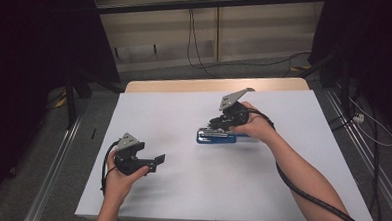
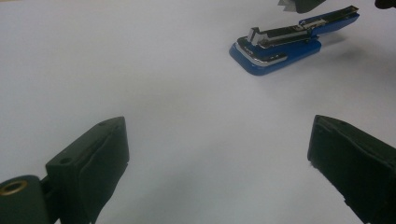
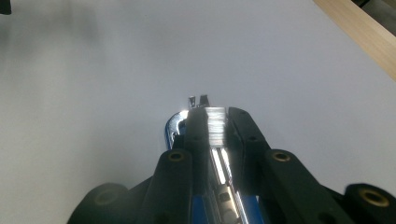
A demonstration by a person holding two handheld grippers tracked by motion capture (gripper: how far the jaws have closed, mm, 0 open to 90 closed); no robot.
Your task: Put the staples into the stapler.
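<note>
Currently the right gripper (image 1: pixel 222 127) is clamped on the blue stapler (image 2: pixel 280 45), 2 jaws pinching its metal top; squeeze should be kept centred. The left gripper (image 1: pixel 158 160) is held apart, stapler ahead-right.

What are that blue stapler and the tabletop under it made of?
The stapler looks like glossy blue plastic or painted metal with a chrome-bright metal top rail, judging by its sharp reflections. The table seems to be a matte white sheet with no glare; its pale wooden edge shows at the far side.
</note>
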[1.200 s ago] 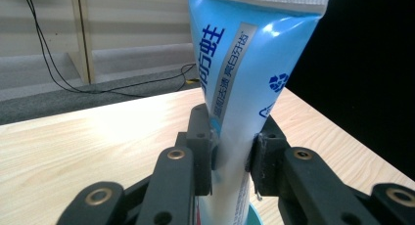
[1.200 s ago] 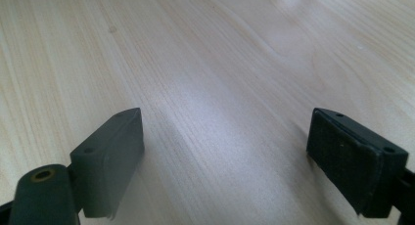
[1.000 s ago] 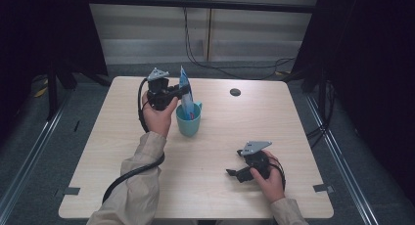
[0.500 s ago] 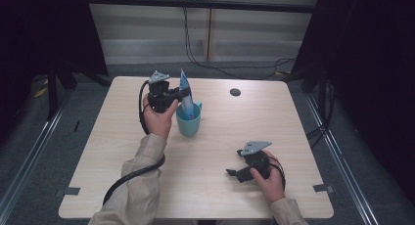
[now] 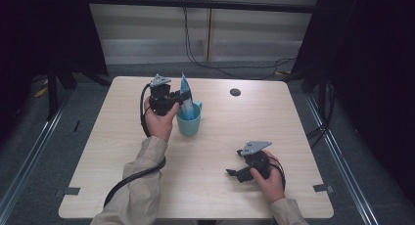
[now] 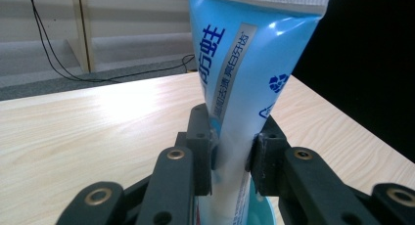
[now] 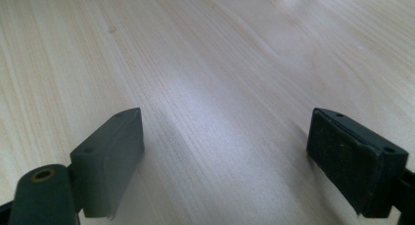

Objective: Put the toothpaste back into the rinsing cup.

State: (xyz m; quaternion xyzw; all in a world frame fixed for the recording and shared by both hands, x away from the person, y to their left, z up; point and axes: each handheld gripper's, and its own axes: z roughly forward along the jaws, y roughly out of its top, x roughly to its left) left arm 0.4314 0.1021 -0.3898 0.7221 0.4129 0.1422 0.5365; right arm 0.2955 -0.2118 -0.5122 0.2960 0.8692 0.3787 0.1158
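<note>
Toothpaste tube point(image 6: 244, 88) clamped upright in the left claw point(image 6: 234, 151), its lower end inside a teal cup point(image 5: 188, 121).

The tube stands crimped end up, near the far left-centre of the surface point(image 5: 98, 151); its cap end is hidden inside the cup, and in the left gripper view only a sliver of the cup's rim shows below the jaws. The left hand point(image 5: 159, 121) is raised beside the cup with the forearm reaching forward in a beige sleeve point(image 5: 139, 186). The right claw point(image 7: 225, 156) is released, jaws spread wide over bare wood; the right hand point(image 5: 269, 178) rests low on the near right of the surface, well apart from the cup. A small dark disc point(image 5: 235, 92) lies near the far edge, too small to identify.
</note>
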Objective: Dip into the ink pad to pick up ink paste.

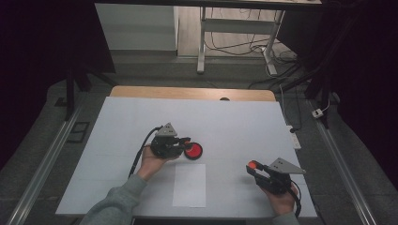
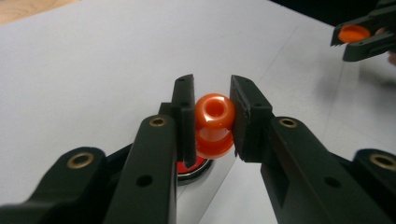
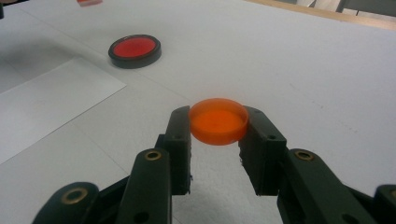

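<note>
Orange bead (image 2: 214, 125), glossy and with a hole through its top, sits clenched between the jaws of your left tongs (image 2: 212, 116), just above the black-rimmed red dish (image 2: 189, 169) on the worktop (image 2: 93, 70). From the high view, your left tongs (image 1: 184, 146) are near the middle of the white worktop (image 1: 234, 122), their tip right at the red dish (image 1: 193, 151). Your right tongs (image 3: 218, 122) grip a flat orange disc (image 3: 218, 120) by its edges, holding it level above the worktop (image 3: 303, 70). From above, those right tongs (image 1: 252, 167) are well apart from the left ones, toward the near right side, with the orange disc (image 1: 253, 164) at their tip. A white sheet of paper (image 1: 189, 184) lies flat between your two hands, near the front edge. Looking along the right tongs, the red dish (image 3: 135, 50) rests beyond the paper (image 3: 42, 107).
</note>
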A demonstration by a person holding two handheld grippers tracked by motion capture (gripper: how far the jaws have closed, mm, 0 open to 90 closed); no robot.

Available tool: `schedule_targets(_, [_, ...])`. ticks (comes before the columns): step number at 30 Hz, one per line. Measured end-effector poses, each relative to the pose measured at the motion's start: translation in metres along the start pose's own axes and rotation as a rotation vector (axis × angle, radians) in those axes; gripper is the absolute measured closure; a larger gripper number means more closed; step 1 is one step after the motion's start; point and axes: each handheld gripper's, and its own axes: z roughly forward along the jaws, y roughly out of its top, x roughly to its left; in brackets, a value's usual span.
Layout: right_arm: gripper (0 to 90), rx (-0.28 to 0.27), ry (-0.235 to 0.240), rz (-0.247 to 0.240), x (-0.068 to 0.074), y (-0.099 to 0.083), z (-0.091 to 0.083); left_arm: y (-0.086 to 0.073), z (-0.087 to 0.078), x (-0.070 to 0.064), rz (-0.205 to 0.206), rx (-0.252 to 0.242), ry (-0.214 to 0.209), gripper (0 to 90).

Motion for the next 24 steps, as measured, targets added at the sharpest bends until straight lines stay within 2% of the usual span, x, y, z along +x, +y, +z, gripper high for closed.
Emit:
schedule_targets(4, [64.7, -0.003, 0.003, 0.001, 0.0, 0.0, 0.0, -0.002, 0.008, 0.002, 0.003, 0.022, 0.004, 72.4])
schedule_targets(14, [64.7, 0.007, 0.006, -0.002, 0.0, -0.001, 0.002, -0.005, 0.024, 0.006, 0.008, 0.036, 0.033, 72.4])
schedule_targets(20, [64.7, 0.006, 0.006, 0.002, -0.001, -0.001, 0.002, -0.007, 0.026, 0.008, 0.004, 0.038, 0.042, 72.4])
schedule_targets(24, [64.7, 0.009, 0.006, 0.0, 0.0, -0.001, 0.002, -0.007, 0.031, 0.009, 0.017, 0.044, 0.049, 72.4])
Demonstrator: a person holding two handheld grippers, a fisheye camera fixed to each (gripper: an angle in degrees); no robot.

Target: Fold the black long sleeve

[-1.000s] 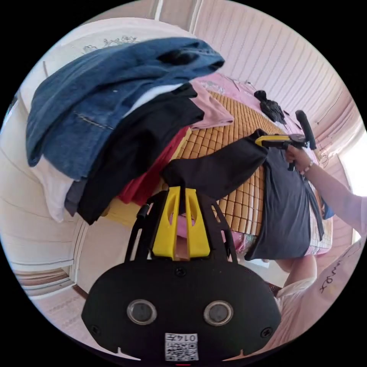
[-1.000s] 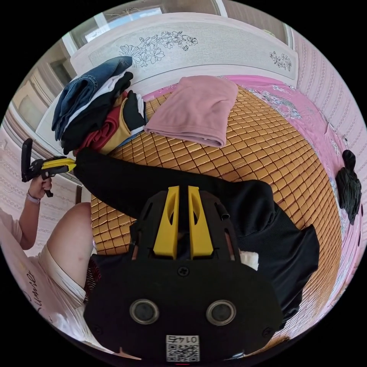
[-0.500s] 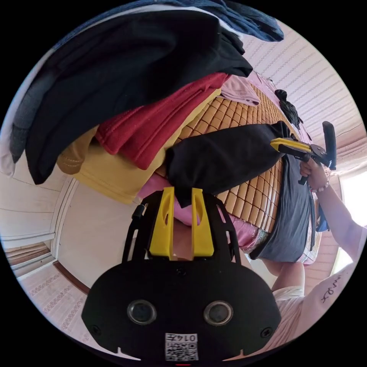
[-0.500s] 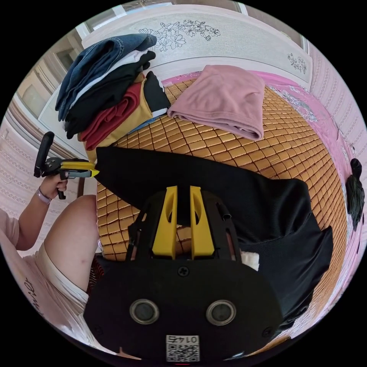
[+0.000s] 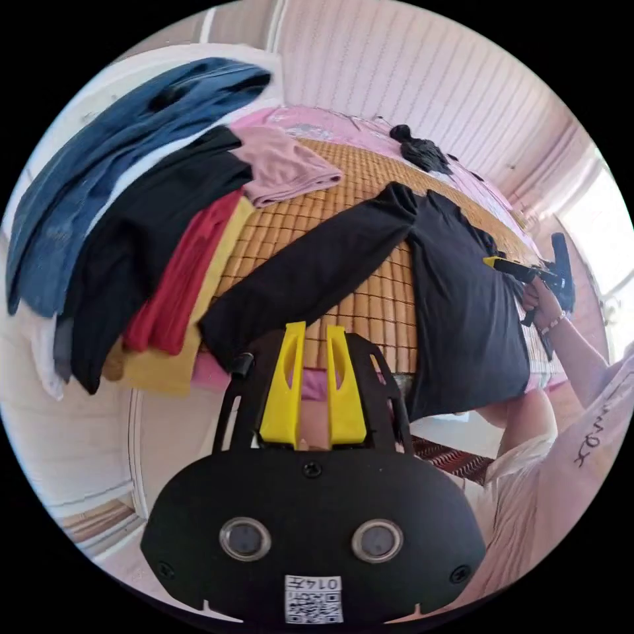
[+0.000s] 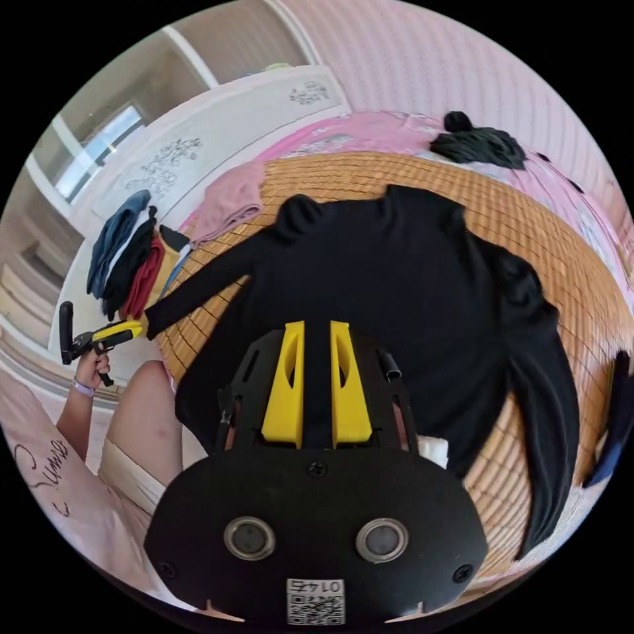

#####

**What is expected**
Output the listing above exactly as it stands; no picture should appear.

**Written response**
A demonstration by a person holding two handheld grippers tracked by motion capture (gripper: how far the jaws have closed, mm, 0 open to 90 closed); no robot.
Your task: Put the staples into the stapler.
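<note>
Currently the right gripper (image 1: pixel 222 127) is clamped on the blue stapler (image 2: pixel 280 45), 2 jaws pinching its metal top; squeeze should be kept centred. The left gripper (image 1: pixel 158 160) is held apart, stapler ahead-right.

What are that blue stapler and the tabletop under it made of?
The stapler looks like glossy blue plastic or painted metal with a chrome-bright metal top rail, judging by its sharp reflections. The table seems to be a matte white sheet with no glare; its pale wooden edge shows at the far side.
</note>
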[1.200 s ago] 
[1.200 s ago] 
[1.000 s ago] 
[0.500 s ago] 
[now] 
[now] 
[now] 

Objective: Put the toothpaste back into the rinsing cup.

State: (xyz m; quaternion xyzw; all in a world frame fixed for the recording and shared by both hands, x away from the person, y to their left, z up; point and axes: each handheld gripper's, and its own axes: z roughly forward along the jaws, y roughly out of its top, x roughly to its left) left arm 0.4314 0.1021 -0.3898 0.7221 0.4129 0.1422 0.5365; right arm 0.2955 -0.2118 -0.5122 0.2960 0.8692 0.3787 0.1158
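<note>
Toothpaste tube point(image 6: 244, 88) clamped upright in the left claw point(image 6: 234, 151), its lower end inside a teal cup point(image 5: 188, 121).

The tube stands crimped end up, near the far left-centre of the surface point(image 5: 98, 151); its cap end is hidden inside the cup, and in the left gripper view only a sliver of the cup's rim shows below the jaws. The left hand point(image 5: 159, 121) is raised beside the cup with the forearm reaching forward in a beige sleeve point(image 5: 139, 186). The right claw point(image 7: 225, 156) is released, jaws spread wide over bare wood; the right hand point(image 5: 269, 178) rests low on the near right of the surface, well apart from the cup. A small dark disc point(image 5: 235, 92) lies near the far edge, too small to identify.
</note>
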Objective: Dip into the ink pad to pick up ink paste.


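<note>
Orange bead (image 2: 214, 125), glossy and with a hole through its top, sits clenched between the jaws of your left tongs (image 2: 212, 116), just above the black-rimmed red dish (image 2: 189, 169) on the worktop (image 2: 93, 70). From the high view, your left tongs (image 1: 184, 146) are near the middle of the white worktop (image 1: 234, 122), their tip right at the red dish (image 1: 193, 151). Your right tongs (image 3: 218, 122) grip a flat orange disc (image 3: 218, 120) by its edges, holding it level above the worktop (image 3: 303, 70). From above, those right tongs (image 1: 252, 167) are well apart from the left ones, toward the near right side, with the orange disc (image 1: 253, 164) at their tip. A white sheet of paper (image 1: 189, 184) lies flat between your two hands, near the front edge. Looking along the right tongs, the red dish (image 3: 135, 50) rests beyond the paper (image 3: 42, 107).
</note>
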A demonstration by a person holding two handheld grippers tracked by motion capture (gripper: how far the jaws have closed, mm, 0 open to 90 closed); no robot.

Available tool: `schedule_targets(_, [_, ...])`. ticks (comes before the columns): step number at 30 Hz, one per line. Measured end-effector poses, each relative to the pose measured at the motion's start: translation in metres along the start pose's own axes and rotation as a rotation vector (axis × angle, radians) in those axes; gripper is the absolute measured closure; a larger gripper number means more closed; step 1 is one step after the motion's start; point and axes: each handheld gripper's, and its own axes: z roughly forward along the jaws, y roughly out of its top, x roughly to its left; in brackets, a value's usual span.
Layout: right_arm: gripper (0 to 90), rx (-0.28 to 0.27), ry (-0.235 to 0.240), rz (-0.247 to 0.240), x (-0.068 to 0.074), y (-0.099 to 0.083), z (-0.091 to 0.083); left_arm: y (-0.086 to 0.073), z (-0.087 to 0.078), x (-0.070 to 0.064), rz (-0.205 to 0.206), rx (-0.252 to 0.242), ry (-0.214 to 0.209), gripper (0 to 90).

Motion for the next 24 steps, as measured, targets added at the sharpest bends until straight lines stay within 2% of the usual span, x, y, z along +x, +y, +z, gripper high for closed.
Emit:
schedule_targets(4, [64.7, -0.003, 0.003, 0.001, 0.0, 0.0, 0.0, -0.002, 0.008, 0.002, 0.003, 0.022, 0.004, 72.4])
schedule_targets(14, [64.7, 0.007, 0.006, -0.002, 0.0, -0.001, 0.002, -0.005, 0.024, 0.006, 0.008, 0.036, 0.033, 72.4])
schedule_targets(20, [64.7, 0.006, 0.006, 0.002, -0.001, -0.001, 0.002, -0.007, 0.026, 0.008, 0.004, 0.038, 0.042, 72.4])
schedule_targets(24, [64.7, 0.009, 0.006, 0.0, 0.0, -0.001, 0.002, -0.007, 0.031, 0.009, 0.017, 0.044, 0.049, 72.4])
Demonstrator: a person holding two handheld grippers, a fisheye camera fixed to each (gripper: an angle in degrees); no robot.

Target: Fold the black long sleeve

[-1.000s] 
[-1.000s] 
[-0.500s] 
[-0.500s] 
[+0.000s] 
[+0.000s] 

Work on the exercise is finished.